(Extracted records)
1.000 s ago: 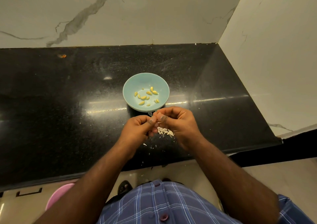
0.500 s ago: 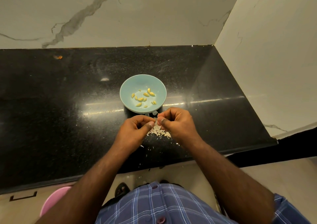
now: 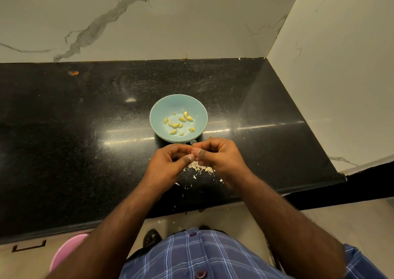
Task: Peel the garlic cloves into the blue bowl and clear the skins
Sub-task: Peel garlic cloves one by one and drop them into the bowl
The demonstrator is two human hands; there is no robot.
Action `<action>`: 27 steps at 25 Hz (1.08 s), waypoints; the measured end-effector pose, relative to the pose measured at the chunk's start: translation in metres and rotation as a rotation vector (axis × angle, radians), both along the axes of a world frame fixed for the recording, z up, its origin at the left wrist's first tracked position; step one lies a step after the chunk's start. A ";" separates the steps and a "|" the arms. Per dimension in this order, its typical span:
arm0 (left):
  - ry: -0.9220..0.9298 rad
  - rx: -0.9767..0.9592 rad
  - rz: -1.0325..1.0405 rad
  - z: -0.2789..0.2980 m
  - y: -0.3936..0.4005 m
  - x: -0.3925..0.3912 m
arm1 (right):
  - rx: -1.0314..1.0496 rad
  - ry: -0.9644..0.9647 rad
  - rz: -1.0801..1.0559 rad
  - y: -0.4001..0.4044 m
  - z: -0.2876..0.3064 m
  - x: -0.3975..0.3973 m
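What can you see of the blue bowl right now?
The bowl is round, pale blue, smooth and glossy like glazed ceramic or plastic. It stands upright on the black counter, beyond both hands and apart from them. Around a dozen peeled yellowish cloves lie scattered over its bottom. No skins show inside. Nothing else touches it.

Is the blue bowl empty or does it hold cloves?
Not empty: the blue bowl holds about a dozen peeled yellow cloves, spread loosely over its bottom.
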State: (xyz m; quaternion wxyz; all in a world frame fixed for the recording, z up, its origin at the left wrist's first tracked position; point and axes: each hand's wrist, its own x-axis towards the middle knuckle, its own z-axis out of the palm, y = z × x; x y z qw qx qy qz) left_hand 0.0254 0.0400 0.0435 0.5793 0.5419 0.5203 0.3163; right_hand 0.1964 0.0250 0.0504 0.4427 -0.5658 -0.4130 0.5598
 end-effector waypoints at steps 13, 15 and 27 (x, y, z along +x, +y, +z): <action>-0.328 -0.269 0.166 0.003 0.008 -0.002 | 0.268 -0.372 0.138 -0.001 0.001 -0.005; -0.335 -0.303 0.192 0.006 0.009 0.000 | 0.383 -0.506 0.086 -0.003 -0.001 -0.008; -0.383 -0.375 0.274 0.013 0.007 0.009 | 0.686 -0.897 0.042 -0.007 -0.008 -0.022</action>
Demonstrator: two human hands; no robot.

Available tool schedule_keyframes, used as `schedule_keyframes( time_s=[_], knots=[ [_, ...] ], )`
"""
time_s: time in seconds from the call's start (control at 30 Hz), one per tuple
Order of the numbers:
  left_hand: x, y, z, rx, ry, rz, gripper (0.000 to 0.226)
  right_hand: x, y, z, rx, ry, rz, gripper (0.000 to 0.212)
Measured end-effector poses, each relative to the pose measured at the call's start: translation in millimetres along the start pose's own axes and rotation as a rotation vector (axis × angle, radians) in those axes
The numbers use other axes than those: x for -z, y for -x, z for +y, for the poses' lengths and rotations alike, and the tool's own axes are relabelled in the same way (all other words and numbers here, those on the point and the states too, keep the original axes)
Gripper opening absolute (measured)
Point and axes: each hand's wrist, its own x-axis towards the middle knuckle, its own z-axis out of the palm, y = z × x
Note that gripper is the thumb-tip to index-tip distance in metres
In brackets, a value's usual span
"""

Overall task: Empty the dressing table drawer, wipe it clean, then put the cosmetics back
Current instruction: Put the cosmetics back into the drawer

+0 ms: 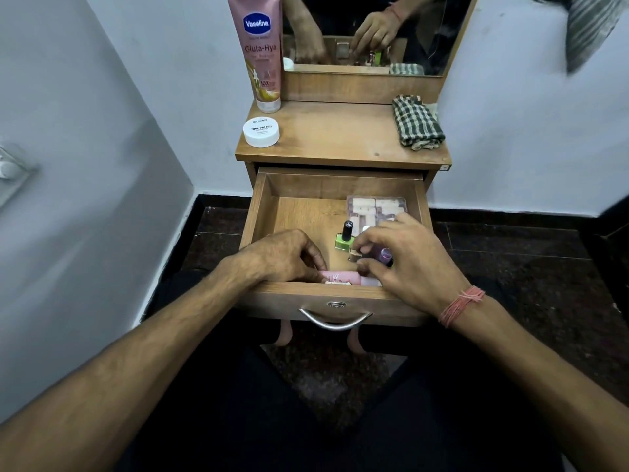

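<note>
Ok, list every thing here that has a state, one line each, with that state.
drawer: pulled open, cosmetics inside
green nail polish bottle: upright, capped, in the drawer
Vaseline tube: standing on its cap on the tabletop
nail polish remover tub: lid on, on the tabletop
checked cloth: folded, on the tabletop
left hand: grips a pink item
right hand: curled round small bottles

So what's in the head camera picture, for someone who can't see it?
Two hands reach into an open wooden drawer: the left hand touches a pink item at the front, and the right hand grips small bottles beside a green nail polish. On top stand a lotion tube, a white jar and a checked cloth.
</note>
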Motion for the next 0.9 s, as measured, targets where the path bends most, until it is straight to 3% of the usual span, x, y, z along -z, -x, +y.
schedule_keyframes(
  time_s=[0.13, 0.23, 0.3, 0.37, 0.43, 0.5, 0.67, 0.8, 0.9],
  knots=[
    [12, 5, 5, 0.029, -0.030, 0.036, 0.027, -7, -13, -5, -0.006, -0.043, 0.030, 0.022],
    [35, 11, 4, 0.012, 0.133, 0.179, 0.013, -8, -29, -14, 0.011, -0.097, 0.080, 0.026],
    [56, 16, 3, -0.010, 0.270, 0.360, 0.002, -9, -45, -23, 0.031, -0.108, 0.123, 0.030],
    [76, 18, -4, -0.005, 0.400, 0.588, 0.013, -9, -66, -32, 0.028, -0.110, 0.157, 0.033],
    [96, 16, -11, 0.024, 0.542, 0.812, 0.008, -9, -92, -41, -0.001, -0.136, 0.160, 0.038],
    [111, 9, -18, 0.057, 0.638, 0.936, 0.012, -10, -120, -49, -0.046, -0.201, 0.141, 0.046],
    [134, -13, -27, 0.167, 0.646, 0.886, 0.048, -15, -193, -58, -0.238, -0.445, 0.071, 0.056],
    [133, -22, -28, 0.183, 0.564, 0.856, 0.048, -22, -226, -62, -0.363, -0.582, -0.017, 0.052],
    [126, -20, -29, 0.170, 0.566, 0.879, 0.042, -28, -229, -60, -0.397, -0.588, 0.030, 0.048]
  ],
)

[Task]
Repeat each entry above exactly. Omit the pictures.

[Reply]
1.000 s ago: 
0.500 s ago: 
now: 
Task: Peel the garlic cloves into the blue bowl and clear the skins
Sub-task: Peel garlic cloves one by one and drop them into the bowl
The demonstrator is two human hands; there is no robot.
Action `<action>`: 27 steps at 25 Hz (1.08 s), waypoints; the measured end-effector pose, relative to the pose measured at the chunk's start: translation in metres and rotation as a rotation vector (axis × angle, radians), both along the axes of a world frame fixed for the recording, z up, its origin at the left wrist's first tracked position; step one lies a step after the chunk's start. A ";" separates the steps and a "|" the arms. Per dimension in this order, its typical span:
arm0 (left):
  - ry: -0.9220..0.9298 rad
  - rx: -0.9767..0.9592 rad
  - rz: -1.0325..1.0405 rad
  - z: -0.2789..0.2980 m
  - y: -0.3936..0.4005 m
  - x: -0.3925..0.3912 m
arm1 (right):
  - rx: -1.0314..1.0496 rad
  - ry: -0.9644..0.9647 rad
  - rz: -1.0801..1.0559 rad
  - y: -0.4001..0.4044 m
  - z: -0.2876..0.3064 m
  - x: -0.3975..0.3973 m
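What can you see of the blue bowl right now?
The bowl is round, pale blue, smooth and glossy like glazed ceramic or plastic. It stands upright on the black counter, beyond both hands and apart from them. Around a dozen peeled yellowish cloves lie scattered over its bottom. No skins show inside. Nothing else touches it.

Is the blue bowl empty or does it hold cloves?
Not empty: the blue bowl holds about a dozen peeled yellow cloves, spread loosely over its bottom.
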State: (xyz m; quaternion wxyz; all in a world frame fixed for the recording, z up, its origin at the left wrist's first tracked position; point and axes: each hand's wrist, its own x-axis towards the middle knuckle, its own z-axis out of the palm, y = z × x; x y z qw qx qy qz) left_hand 0.0254 0.0400 0.0435 0.5793 0.5419 0.5203 0.3163; right_hand 0.1964 0.0250 0.0504 0.4427 -0.5658 -0.4130 0.5598
 end-effector waypoints at steps 13, 15 and 27 (x, y, z along +x, +y, +z): <action>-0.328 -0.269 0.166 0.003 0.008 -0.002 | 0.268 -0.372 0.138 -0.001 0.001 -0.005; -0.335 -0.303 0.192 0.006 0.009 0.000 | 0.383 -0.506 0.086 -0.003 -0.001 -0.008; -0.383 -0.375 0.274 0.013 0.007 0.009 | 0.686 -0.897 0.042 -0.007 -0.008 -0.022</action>
Demonstrator: two human hands; no robot.

Available tool schedule_keyframes, used as `schedule_keyframes( time_s=[_], knots=[ [_, ...] ], )`
"""
time_s: time in seconds from the call's start (control at 30 Hz), one per tuple
Order of the numbers:
  left_hand: x, y, z, rx, ry, rz, gripper (0.000 to 0.226)
  right_hand: x, y, z, rx, ry, rz, gripper (0.000 to 0.212)
Measured end-effector poses, each relative to the pose measured at the call's start: translation in millimetres along the start pose's own axes and rotation as a rotation vector (axis × angle, radians) in those axes
The numbers use other axes than those: x for -z, y for -x, z for +y, for the poses' lengths and rotations alike, and the tool's own axes are relabelled in the same way (all other words and numbers here, those on the point and the states too, keep the original axes)
Gripper opening absolute (measured)
Point and axes: each hand's wrist, its own x-axis towards the middle knuckle, its own z-axis out of the palm, y = z × x
Note that gripper is the thumb-tip to index-tip distance in metres
In brackets, a value's usual span
"""

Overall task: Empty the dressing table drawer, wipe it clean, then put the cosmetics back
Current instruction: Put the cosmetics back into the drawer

+0 ms: 

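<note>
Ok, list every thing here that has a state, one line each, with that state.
drawer: pulled open, cosmetics inside
green nail polish bottle: upright, capped, in the drawer
Vaseline tube: standing on its cap on the tabletop
nail polish remover tub: lid on, on the tabletop
checked cloth: folded, on the tabletop
left hand: grips a pink item
right hand: curled round small bottles

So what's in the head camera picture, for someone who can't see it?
Two hands reach into an open wooden drawer: the left hand touches a pink item at the front, and the right hand grips small bottles beside a green nail polish. On top stand a lotion tube, a white jar and a checked cloth.
</note>
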Motion for the next 0.9 s, as measured, targets where the path bends most, until it is straight to 3% of the usual span, x, y, z along -z, -x, +y.
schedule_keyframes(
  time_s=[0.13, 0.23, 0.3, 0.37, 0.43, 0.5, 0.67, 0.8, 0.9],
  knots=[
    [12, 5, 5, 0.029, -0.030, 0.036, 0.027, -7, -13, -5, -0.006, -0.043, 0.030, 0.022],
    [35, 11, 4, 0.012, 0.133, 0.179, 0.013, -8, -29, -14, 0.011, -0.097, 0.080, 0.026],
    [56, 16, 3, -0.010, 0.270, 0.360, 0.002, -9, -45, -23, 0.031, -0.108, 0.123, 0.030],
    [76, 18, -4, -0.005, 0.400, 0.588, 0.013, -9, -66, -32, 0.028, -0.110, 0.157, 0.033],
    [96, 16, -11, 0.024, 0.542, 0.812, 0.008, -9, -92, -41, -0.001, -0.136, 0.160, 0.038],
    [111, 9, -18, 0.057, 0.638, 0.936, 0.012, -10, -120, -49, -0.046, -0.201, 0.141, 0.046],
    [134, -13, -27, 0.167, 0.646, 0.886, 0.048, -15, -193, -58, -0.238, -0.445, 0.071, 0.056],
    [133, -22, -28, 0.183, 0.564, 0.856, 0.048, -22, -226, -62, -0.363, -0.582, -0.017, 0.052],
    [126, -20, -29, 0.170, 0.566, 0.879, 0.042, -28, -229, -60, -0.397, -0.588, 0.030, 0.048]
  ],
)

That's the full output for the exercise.